Gran Canaria sugiere la incompatibilidad entre cargos orgánicos y públicos, desestima un cambio de los estatutos para que Rivero vuelva a presidir el partido y el regreso a la alternancia provincial en la presidencia del Gobierno regional, con una limitación de ochos años. Fuerteventura pide que las presidencias institucionales (a todos los niveles) u orgánicas “solo puedan estar en el mismo cargo, un máximo de dos mandatos”.

El mismo requisito se establece para los cabezas de lista y presidencias del partido en todos los ámbitos territoriales. Tenerife amplía la limitación de la permanencia en un mismo cargo orgánico a 12 años.

Esta organización propone regular nuevas figuras. Se trata de una vicepresidencia, la portavocía, la redefinición de la secretaría de Organización y la creación de la secretaría de Formación y de Participación. Agrega además que, en la medida que las posibilidades económicas lo permitan, se debe tender a tener personas dedicadas “en exclusiva” al partido.

Gran Canaria aboga por “liberar” a CC de las “rígidas” cuotas de representación insular porque, en su opinión, daría “coherencia” al mensaje político. En esa línea solicita suprimir el comité permanente colegiado para potenciar la ejecutiva nacional y recuperar las figuras de las vicepresidencias, que se eliminaron en 2008.

En relación a la elección de la presidencia se han fijado en los grandes partidos, como el PSOE y el PP, entre otros, al plantear que se haga por separado a la de la ejecutiva. Incluso en días diferentes para “forzar” que se consensue la elaboración de la ejecutiva.

Fuerteventura añade la necesidad de valorar la dotación de portavocías específicas de carácter político para que la presidencia y la secretaría de organización sean la voz de los grandes temas estatales y autonómicos. Un estilo al tándem formado, en su momento, entre Paulino Rivero y José Miguel Barragán, éste como secretario de Organización.

La ideología, después de 20 años, es uno de los aspectos más confusos

Coalición Canaria ya ha cumplido 20 años de vida pero aún su ubicación ideológica es una cuestión a resolver, tal y como se desvela en las aportaciones realizadas por Gran Canaria, Fuerteventura y Tenerife. Se reconoce nación, en sus apelaciones a canarias, pero la autodeterminación o la independencia son meras referencias frente a la nitidez con la que se defiende una reforma constitucional para llegar a la “soberanía fiscal” o el reconocimiento como región ultraperiférica.

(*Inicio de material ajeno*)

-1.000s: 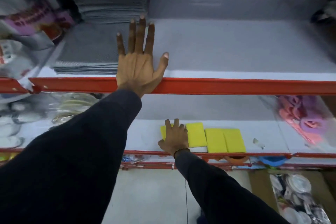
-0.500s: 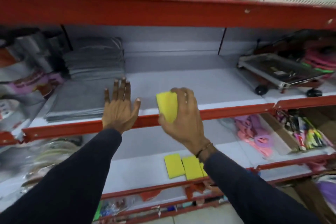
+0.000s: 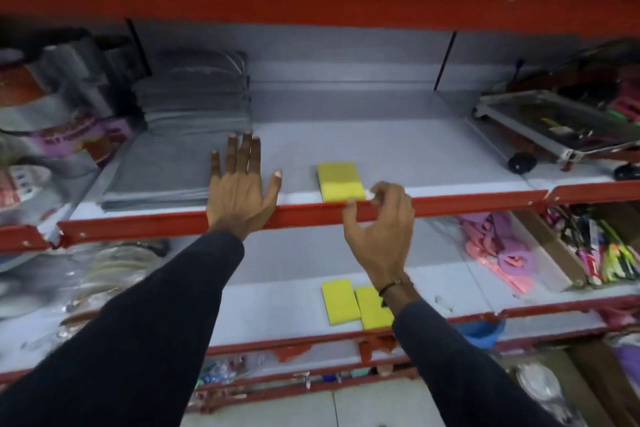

Fuerteventura dice que la reforma del Estatuto de Autonomía es un objetivo “irrenunciable” para que se incorpore el reconocimiento, que ya hace la normativa europea, a la condición de región ultraperiférica, dar contenido estatutario al Régimen Económico y Fiscal, así como que residan en Canarias las decisiones que tienen que ver con la gestión de nuestras costas o la explotación de recursos marinos, entre otros, es decir alcanzar el máximo techo competencial.

Tenerife dice que “no olvidamos que la realidad isla ha marcado y seguirá marcando el desarrollo del proyecto nacionalista de Coalición Canaria, y no podemos obviar la realidad insular; pero entendemos que la construcción de un nacionalismo canario potente ha de tener como objetivo el impulso y el desarrollo de la nación canaria, entendiendo como tal a los habitantes del Archipiélago y a los canarios en el exterior”. El sendero propuesto es “trabajar en alcanzar la soberanía fiscal como primer peldaño de la escalera”. Parece la pequeña aportación que ha podido incluir la corriente de opinión soberanista Secundino Delgado. Gran Canaria afirma que la militancia “demanda fijar” una posición ideológica para resolver planteamientos tales “como el alcance de nuestras aspiraciones como nación (autogobierno, autodeterminación, independencia, etcétera…)”. Tras apelar a la reforma constitucional añade que se solicite al Estado “la soberanía compartida” de algunas de sus competencias exclusivas. También defiende que se aborde la unidad del nacionalismo canario, en torno a unas bases políticas e ideológicas, fundamentalmente con Nueva Canarias.